REQUIREMENT ▸ Lines below starting with the line with "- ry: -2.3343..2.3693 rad" and going on through the line with "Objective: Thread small" must be output exactly; the rest of the records must be left out.

[Extracted records]
☆ ☆ ☆ ☆

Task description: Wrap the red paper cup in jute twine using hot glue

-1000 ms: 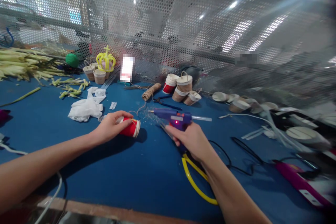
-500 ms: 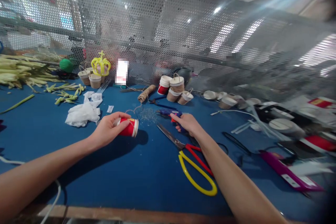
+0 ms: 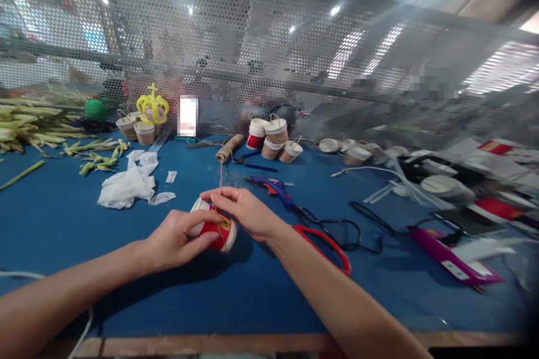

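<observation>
My left hand [image 3: 177, 238] is closed around a small red paper cup [image 3: 225, 235] with white ends, which lies tilted on its side just above the table. My right hand [image 3: 250, 214] is at the cup's far side, its fingers pinched on the twine [image 3: 221, 175] where it meets the cup. That twine runs back to a brown roll of twine [image 3: 229, 148]. Beyond my right hand a blue glue gun [image 3: 275, 186] lies on the table, touched by neither hand. A pair of scissors shows only its red handle [image 3: 332, 244]; my right forearm hides the remainder.
White crumpled tissue [image 3: 126, 186] lies left of the cup. Several small buckets [image 3: 277, 130] and pliers [image 3: 261, 168] are at the back, before a perforated metal screen [image 3: 236, 28]. A purple power strip [image 3: 450, 258] and black cables [image 3: 337, 224] lie on the right.
My right hand has let go of the glue gun, now lying on the table, and moved left to the twine at the cup. The cup has shifted slightly right and nearer.
</observation>
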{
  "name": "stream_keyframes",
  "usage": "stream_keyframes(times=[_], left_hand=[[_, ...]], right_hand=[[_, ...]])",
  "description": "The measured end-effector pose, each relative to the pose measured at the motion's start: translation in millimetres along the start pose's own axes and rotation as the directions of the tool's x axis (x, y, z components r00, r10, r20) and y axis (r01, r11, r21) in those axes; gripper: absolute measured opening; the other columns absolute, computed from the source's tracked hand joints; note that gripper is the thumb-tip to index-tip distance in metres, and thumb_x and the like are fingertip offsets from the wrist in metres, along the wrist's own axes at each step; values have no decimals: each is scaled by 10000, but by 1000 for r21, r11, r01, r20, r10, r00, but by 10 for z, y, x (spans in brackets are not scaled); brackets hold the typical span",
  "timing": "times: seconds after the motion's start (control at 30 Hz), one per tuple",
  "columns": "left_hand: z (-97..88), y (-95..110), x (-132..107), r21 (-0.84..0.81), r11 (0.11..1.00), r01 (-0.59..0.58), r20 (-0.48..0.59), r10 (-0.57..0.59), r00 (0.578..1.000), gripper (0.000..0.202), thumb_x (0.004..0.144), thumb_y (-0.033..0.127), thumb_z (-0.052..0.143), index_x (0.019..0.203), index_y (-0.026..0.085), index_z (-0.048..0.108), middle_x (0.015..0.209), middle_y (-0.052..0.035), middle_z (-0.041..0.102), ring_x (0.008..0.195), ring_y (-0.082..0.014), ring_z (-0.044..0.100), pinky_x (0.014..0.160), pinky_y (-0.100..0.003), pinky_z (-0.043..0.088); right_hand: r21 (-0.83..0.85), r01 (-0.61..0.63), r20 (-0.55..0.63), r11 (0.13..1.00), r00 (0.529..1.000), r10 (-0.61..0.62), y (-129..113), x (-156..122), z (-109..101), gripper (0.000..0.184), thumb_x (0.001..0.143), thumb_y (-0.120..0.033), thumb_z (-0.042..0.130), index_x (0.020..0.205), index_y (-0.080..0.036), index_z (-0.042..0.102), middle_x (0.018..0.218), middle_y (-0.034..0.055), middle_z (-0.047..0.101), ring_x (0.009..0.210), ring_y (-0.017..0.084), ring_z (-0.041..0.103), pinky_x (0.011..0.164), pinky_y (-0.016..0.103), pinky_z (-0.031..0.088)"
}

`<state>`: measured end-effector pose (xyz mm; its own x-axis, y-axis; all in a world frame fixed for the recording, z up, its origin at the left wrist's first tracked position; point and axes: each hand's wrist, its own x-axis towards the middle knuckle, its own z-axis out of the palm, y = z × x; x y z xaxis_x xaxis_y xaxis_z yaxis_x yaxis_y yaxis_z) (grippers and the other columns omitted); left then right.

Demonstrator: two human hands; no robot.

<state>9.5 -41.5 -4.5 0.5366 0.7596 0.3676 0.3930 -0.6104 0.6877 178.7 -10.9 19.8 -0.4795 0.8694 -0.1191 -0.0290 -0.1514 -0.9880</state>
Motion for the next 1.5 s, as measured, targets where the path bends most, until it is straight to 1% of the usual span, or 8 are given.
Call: stream_keyframes(times=[0.07,0.13,0.17,0.33,0.63,0.9,1.23,1.5], left_hand=[[0,-16,25,-54,997,59,-53,-62,997,257,808,299,503,1012,184,609,837,-34,693,600,-113,579,590,-206,442],[1,-17,60,-159,976,146,-126,-167,978,308,787,325,528,1049,170,580,929,-53,676,710,-141,594,642,-223,454],[2,-14,76,-219,955,202,-138,-235,962,327,774,340,539,1049,165,571,889,-49,675,688,-144,589,613,-224,455],[25,-7,119,-460,825,329,-72,-404,912,374,729,393,575,1005,140,569,811,-47,653,628,-136,569,552,-222,443],[31,-11,117,-514,780,358,-24,-430,903,353,701,380,601,956,137,585,795,-40,650,599,-122,556,547,-220,430],[18,-6,121,-502,756,420,14,-478,878,351,713,379,584,959,130,560,823,-47,638,619,-126,563,570,-234,434],[7,3,131,-514,723,462,44,-516,856,333,702,373,599,923,127,559,716,-13,614,579,-118,546,533,-219,420],[4,20,115,-511,750,420,11,-483,876,273,718,342,606,904,143,598,686,4,606,552,-97,516,516,-193,388]], right_hand=[[32,61,-90,998,994,-57,-2,-15,-4,214,629,-365,705,716,-171,684,795,15,664,744,120,580,729,256,434],[44,108,-159,993,982,-100,-12,-35,-47,187,652,-350,686,684,-166,673,728,5,648,700,105,563,685,241,422],[42,132,-195,990,973,-122,-16,-43,-73,184,668,-352,671,692,-170,671,698,-3,639,674,96,552,655,232,411],[-24,236,-343,971,911,-230,-23,-37,-165,183,669,-360,661,686,-178,657,667,-11,626,608,82,516,572,222,356],[-143,225,-378,964,888,-263,13,-14,-159,191,680,-364,646,678,-174,649,665,3,641,617,98,529,605,244,374],[-155,274,-334,949,890,-311,1,-44,-131,182,720,-348,621,687,-170,640,601,-15,613,562,83,493,567,236,357],[-158,311,-336,937,875,-347,7,-42,-125,162,724,-321,624,679,-166,641,582,-18,610,549,79,495,548,228,356],[-228,241,-387,943,866,-315,30,-20,-133,181,726,-323,610,665,-155,636,575,-10,606,535,80,493,534,231,350]])
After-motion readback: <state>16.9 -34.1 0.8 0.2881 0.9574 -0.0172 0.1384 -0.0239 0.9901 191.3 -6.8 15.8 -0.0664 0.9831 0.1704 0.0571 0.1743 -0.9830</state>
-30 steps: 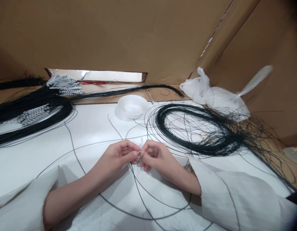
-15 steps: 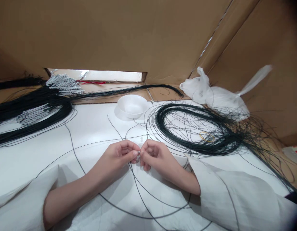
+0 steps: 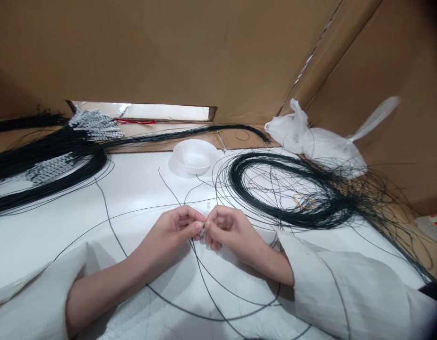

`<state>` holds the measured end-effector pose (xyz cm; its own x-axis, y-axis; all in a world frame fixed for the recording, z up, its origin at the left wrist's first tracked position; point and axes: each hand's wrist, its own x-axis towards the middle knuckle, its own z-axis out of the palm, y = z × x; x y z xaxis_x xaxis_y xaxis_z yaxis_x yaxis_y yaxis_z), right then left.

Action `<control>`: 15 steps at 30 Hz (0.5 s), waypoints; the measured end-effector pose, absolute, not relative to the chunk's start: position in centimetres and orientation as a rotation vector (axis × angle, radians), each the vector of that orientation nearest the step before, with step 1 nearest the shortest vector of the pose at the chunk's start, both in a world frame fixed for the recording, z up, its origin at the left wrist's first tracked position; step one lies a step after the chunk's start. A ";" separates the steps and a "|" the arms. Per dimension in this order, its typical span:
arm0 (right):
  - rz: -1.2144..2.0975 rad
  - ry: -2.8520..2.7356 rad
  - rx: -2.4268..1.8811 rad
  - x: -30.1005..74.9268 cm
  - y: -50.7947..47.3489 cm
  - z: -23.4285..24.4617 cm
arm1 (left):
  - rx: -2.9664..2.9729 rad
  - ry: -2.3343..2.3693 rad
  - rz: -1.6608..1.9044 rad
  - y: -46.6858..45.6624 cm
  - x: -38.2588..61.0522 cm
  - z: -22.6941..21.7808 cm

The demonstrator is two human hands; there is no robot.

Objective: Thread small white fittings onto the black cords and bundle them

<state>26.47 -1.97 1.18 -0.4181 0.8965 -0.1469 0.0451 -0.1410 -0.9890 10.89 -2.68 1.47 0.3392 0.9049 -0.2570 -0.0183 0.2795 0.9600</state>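
Observation:
My left hand [image 3: 179,227] and my right hand [image 3: 227,227] meet fingertip to fingertip above the white table, low in the middle. Each is closed in a pinch of thumb and forefinger. Between them is a thin black cord [image 3: 199,259], whose strands hang from under my left fingertips and loop toward my body. A tiny dark, slightly shiny spot [image 3: 204,225] shows where the fingertips meet; too small to tell whether it is a knot or a fitting. Two tiny pale pieces [image 3: 208,204] lie just beyond my hands.
A white bowl [image 3: 195,157] stands behind my hands. A coil of black cords [image 3: 235,177] lies right of it, by a knotted white plastic bag [image 3: 331,146]. Bundles of black cord [image 3: 87,167] with black-and-white braided parts [image 3: 94,125] lie left. Cardboard walls [image 3: 150,52] surround the table.
My hands stay nearly in place, with only a slight shift of the fingertips around the cord. The glint between them looks smaller now.

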 end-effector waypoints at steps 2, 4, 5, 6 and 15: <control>1.645 -1.451 -1.083 26.5 -1.9 1.2 | 1.112 1.033 0.798 -2.7 10.9 1.5; 1.652 -1.446 -1.070 26.6 -1.9 1.1 | 1.117 1.023 0.801 -2.6 10.9 1.5; 1.656 -1.442 -1.063 26.6 -1.8 1.1 | 1.116 1.019 0.803 -2.6 10.9 1.5; 1.662 -1.437 -1.057 26.6 -1.8 1.1 | 1.116 1.014 0.804 -2.6 11.0 1.5; 1.694 -1.426 -1.044 26.6 -1.7 1.3 | 1.120 0.949 0.790 -2.5 10.7 1.2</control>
<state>26.56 -1.69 1.27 -0.4476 0.8817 -0.1494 -0.0030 -0.1685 -0.9857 10.70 -2.49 1.19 0.3985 0.8909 -0.2180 -0.0520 0.2592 0.9644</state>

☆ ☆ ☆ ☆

REPLY ▸
  - ry: -2.3343..2.3693 rad
  - rz: -1.6608..1.9044 rad
  - y: -46.6858..45.6624 cm
  - x: -38.2588..61.0522 cm
  - z: -22.6941..21.7808 cm

The demonstrator is two human hands; there is no robot.

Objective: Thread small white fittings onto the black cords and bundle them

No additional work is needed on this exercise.